The data –

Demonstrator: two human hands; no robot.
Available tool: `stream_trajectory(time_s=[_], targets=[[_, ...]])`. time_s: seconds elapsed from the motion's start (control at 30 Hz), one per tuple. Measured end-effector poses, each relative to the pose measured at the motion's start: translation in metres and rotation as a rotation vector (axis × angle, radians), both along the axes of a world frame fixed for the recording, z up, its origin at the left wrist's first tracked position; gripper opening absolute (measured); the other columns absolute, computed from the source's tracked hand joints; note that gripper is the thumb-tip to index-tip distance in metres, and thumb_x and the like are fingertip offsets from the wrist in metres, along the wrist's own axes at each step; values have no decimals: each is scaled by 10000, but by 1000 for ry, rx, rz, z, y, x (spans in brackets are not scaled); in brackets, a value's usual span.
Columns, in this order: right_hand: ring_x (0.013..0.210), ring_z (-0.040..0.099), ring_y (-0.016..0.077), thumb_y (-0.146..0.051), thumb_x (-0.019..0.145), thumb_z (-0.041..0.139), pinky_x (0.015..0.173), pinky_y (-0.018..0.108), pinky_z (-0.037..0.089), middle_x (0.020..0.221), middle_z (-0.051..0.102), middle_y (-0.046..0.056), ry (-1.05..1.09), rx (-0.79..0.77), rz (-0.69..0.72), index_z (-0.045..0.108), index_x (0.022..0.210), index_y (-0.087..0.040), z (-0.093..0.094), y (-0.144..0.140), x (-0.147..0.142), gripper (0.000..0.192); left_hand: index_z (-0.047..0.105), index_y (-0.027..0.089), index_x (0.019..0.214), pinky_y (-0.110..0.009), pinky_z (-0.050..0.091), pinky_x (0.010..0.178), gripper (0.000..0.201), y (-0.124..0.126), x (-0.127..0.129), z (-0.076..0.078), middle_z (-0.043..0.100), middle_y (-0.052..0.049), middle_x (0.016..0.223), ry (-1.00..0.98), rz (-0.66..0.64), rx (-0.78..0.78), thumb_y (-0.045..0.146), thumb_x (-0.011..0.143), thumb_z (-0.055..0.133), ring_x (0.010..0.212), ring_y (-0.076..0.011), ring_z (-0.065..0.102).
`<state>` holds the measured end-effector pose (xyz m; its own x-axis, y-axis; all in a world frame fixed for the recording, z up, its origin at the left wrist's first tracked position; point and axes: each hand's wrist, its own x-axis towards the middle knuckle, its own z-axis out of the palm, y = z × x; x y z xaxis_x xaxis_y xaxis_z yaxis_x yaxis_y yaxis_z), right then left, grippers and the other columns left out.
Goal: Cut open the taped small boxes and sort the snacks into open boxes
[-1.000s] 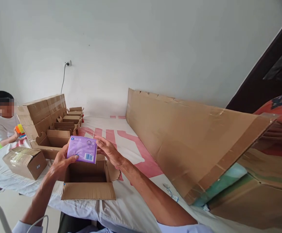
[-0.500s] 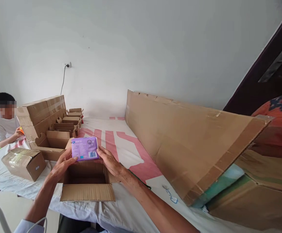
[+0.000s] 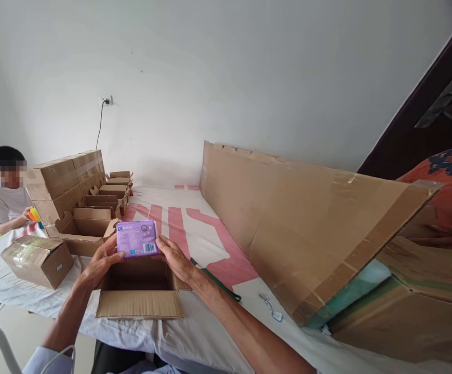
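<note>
A flat purple pack (image 3: 136, 238) with small print and a barcode is held up between both my hands; its exact kind cannot be read. My left hand (image 3: 105, 259) grips its left edge, thumb on the near face. At the right edge, my right hand (image 3: 172, 255) closes on it the same way, fingers partly hidden behind. Just below the pack stands an open cardboard box (image 3: 140, 305), its near flap folded outward and its inside dark.
Several open boxes (image 3: 91, 223) line up at left beside stacked closed cartons (image 3: 66, 176). A taped carton (image 3: 39, 259) sits nearer. A large cardboard panel (image 3: 304, 223) leans at right. A green-handled tool (image 3: 222, 283) lies behind my right forearm. Another person (image 3: 5, 202) sits far left.
The purple pack stays in both hands, nearly still. The view has shifted slightly. At far left, more of the orange and yellow item in the other person's hand shows.
</note>
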<state>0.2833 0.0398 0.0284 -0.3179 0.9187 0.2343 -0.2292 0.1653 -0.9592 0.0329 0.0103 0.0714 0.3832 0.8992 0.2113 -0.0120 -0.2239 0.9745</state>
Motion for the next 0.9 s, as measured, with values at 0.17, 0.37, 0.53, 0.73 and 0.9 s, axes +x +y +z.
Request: stream_trajectory(time_s=[0.17, 0.37, 0.53, 0.73, 0.9], targets=[[1149, 699, 281, -765, 900, 642, 908, 427, 609, 1219, 774, 71, -12, -2, -14, 727, 1269, -270, 0, 0, 0, 623, 478, 246, 1633, -464, 505, 1030, 856, 0, -1, -1, 702, -146, 1475, 3, 0, -4, 522, 888, 798, 1390, -409, 615], [1161, 688, 277, -773, 908, 634, 903, 419, 611, 1270, 756, 74, -18, -1, -8, 721, 1281, -269, 1, -1, 1, 633, 493, 252, 1624, -469, 511, 1023, 830, -1, 0, 0, 712, -142, 1462, 14, 16, -3, 527, 899, 790, 1393, -412, 611], [1154, 690, 276, -778, 906, 627, 895, 415, 614, 1305, 746, 73, -25, 8, -16, 720, 1278, -272, 0, -1, 1, 635, 502, 250, 1616, -457, 515, 1009, 834, -1, -1, -1, 715, -144, 1456, 19, 20, -12, 535, 890, 798, 1383, -410, 619], [1163, 675, 287, -735, 960, 599, 918, 428, 596, 1236, 755, 58, -26, 10, 7, 716, 1279, -299, -1, -2, 2, 553, 490, 261, 1626, -458, 530, 990, 854, -1, -2, -3, 719, -142, 1450, 30, 37, -20, 554, 885, 796, 1381, -415, 620], [1171, 662, 296, -705, 990, 584, 907, 424, 581, 1235, 753, 61, -24, 6, 15, 720, 1239, -299, -2, -3, 2, 495, 465, 270, 1639, -439, 524, 982, 848, 0, -3, -4, 691, -136, 1494, 39, 30, -21, 557, 904, 776, 1379, -402, 619]])
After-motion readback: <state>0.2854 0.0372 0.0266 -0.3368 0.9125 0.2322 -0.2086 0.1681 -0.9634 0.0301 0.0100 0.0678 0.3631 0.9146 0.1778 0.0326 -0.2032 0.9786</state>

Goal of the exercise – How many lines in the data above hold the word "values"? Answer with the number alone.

Result of this task – 2